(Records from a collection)
###
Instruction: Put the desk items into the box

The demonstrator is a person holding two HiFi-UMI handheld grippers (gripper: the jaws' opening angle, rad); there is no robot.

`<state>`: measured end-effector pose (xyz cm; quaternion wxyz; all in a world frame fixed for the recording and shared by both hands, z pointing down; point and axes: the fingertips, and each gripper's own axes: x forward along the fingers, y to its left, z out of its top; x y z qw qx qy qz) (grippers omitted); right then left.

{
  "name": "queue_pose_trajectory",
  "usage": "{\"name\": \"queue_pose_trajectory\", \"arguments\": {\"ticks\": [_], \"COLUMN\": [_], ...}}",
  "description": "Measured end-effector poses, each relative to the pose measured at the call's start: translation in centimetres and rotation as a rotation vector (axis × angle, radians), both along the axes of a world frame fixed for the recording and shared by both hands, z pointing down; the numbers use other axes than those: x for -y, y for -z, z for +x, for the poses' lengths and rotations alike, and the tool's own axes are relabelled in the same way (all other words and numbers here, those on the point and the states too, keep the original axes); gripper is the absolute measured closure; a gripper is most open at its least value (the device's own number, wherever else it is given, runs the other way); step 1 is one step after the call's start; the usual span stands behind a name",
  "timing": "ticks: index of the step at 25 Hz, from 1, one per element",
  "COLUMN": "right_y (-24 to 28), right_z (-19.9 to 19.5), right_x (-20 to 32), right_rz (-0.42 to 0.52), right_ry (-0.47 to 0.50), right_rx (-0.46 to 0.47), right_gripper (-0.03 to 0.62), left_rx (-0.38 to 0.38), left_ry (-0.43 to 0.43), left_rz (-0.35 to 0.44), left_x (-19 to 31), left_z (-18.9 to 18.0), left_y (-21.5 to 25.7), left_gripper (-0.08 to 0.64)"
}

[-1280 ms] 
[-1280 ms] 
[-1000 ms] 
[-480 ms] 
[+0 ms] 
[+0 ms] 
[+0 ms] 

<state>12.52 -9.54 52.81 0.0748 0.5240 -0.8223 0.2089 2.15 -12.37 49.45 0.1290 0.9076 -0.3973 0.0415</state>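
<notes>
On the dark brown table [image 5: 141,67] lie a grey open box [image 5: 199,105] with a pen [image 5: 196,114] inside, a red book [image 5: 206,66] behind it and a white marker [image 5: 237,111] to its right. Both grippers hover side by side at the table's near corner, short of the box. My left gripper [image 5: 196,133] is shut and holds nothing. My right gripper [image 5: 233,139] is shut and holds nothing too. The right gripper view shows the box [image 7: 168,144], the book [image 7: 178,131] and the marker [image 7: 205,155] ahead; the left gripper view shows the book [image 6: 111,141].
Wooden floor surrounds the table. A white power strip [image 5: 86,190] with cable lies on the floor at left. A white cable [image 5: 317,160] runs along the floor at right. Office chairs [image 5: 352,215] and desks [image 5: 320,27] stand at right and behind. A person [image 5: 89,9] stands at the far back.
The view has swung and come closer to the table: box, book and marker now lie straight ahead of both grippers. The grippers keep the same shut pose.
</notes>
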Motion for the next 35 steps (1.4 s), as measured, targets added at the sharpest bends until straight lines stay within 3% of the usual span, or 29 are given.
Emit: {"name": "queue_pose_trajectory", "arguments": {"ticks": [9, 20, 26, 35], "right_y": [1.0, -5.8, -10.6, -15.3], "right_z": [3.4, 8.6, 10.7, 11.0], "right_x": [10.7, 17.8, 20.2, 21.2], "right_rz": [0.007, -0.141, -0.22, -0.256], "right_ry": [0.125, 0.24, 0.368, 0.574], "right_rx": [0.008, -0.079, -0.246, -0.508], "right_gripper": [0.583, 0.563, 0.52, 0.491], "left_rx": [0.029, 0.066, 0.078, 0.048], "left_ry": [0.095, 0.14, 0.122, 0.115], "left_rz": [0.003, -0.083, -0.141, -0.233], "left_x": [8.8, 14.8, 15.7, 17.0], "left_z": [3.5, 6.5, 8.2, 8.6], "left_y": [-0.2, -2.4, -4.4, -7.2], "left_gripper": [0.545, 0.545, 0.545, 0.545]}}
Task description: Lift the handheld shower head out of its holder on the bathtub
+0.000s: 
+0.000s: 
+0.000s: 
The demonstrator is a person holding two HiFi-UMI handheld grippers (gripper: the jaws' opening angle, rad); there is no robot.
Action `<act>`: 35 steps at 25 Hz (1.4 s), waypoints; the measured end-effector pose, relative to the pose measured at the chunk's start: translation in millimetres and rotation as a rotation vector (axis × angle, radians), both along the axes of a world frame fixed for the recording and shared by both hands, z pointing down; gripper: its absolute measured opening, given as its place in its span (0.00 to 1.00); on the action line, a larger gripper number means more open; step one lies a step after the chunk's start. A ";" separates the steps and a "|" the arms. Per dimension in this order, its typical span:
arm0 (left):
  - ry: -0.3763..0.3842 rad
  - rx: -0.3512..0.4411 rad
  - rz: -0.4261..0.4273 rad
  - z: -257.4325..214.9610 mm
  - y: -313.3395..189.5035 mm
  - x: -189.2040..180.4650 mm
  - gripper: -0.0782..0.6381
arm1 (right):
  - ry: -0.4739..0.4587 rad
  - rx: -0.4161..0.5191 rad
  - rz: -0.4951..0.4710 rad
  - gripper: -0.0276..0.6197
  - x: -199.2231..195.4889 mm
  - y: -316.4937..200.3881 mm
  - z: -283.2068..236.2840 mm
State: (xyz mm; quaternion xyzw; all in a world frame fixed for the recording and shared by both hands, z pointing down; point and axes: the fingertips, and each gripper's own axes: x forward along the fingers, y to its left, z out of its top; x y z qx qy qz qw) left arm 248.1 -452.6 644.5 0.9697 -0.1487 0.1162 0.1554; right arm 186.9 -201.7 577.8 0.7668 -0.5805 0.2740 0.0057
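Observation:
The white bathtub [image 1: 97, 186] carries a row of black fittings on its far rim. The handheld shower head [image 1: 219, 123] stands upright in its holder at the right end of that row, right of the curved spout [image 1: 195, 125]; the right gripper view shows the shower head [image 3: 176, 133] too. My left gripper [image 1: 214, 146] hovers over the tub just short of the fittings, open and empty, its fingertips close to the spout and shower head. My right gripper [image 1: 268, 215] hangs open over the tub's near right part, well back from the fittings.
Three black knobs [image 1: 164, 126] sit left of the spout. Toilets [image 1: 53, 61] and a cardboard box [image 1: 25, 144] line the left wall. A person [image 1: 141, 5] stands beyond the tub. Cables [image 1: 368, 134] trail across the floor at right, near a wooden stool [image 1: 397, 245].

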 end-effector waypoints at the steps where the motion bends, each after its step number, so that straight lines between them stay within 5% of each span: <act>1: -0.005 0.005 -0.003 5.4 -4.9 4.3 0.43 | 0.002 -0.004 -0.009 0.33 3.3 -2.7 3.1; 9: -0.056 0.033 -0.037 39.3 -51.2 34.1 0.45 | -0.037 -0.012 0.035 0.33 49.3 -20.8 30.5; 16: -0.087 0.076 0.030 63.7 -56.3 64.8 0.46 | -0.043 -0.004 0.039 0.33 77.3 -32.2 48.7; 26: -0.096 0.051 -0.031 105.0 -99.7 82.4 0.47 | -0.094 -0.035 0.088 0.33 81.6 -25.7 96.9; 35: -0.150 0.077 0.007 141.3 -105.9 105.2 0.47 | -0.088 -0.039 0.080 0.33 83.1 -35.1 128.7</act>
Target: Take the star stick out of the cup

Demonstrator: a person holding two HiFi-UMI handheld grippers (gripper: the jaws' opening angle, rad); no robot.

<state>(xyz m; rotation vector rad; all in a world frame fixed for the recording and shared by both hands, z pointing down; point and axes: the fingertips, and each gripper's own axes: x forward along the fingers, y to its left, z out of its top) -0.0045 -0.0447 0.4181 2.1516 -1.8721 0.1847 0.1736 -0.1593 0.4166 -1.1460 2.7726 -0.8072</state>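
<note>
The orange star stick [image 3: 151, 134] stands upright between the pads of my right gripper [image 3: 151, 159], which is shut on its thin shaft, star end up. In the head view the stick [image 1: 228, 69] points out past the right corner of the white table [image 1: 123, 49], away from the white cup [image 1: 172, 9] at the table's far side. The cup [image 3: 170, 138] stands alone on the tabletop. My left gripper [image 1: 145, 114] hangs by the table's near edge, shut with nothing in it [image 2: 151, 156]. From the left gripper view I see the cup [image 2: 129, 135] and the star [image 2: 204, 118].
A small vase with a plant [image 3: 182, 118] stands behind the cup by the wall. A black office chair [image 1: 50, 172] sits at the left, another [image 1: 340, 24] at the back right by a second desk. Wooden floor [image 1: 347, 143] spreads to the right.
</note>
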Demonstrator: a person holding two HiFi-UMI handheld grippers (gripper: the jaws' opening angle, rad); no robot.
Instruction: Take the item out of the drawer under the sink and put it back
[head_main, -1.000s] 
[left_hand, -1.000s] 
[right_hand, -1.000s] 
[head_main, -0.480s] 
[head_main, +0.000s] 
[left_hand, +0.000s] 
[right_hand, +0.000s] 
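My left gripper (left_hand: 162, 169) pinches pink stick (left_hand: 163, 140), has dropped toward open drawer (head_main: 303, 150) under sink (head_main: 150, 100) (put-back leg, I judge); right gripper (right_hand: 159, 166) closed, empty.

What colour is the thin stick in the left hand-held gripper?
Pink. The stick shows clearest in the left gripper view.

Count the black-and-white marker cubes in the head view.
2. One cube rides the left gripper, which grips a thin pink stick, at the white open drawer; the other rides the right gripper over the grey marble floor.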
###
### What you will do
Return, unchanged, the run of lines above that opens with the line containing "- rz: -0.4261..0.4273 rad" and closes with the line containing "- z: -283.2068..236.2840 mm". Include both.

### Finished task
  - rz: -0.4261..0.4273 rad
  - z: -257.4325..214.9610 mm
  - y: -313.3395..189.5035 mm
  - x: -189.2040..180.4650 mm
  - gripper: -0.0782..0.6381
arm1 (right):
  - ry: -0.4739..0.4587 rad
  - rx: -0.4161..0.5191 rad
  - rz: -0.4951..0.4710 rad
  - gripper: -0.0276..0.6197
  - x: -199.2231..195.4889 mm
  - y: -316.4937..200.3881 mm
  - z: -283.2068..236.2840 mm

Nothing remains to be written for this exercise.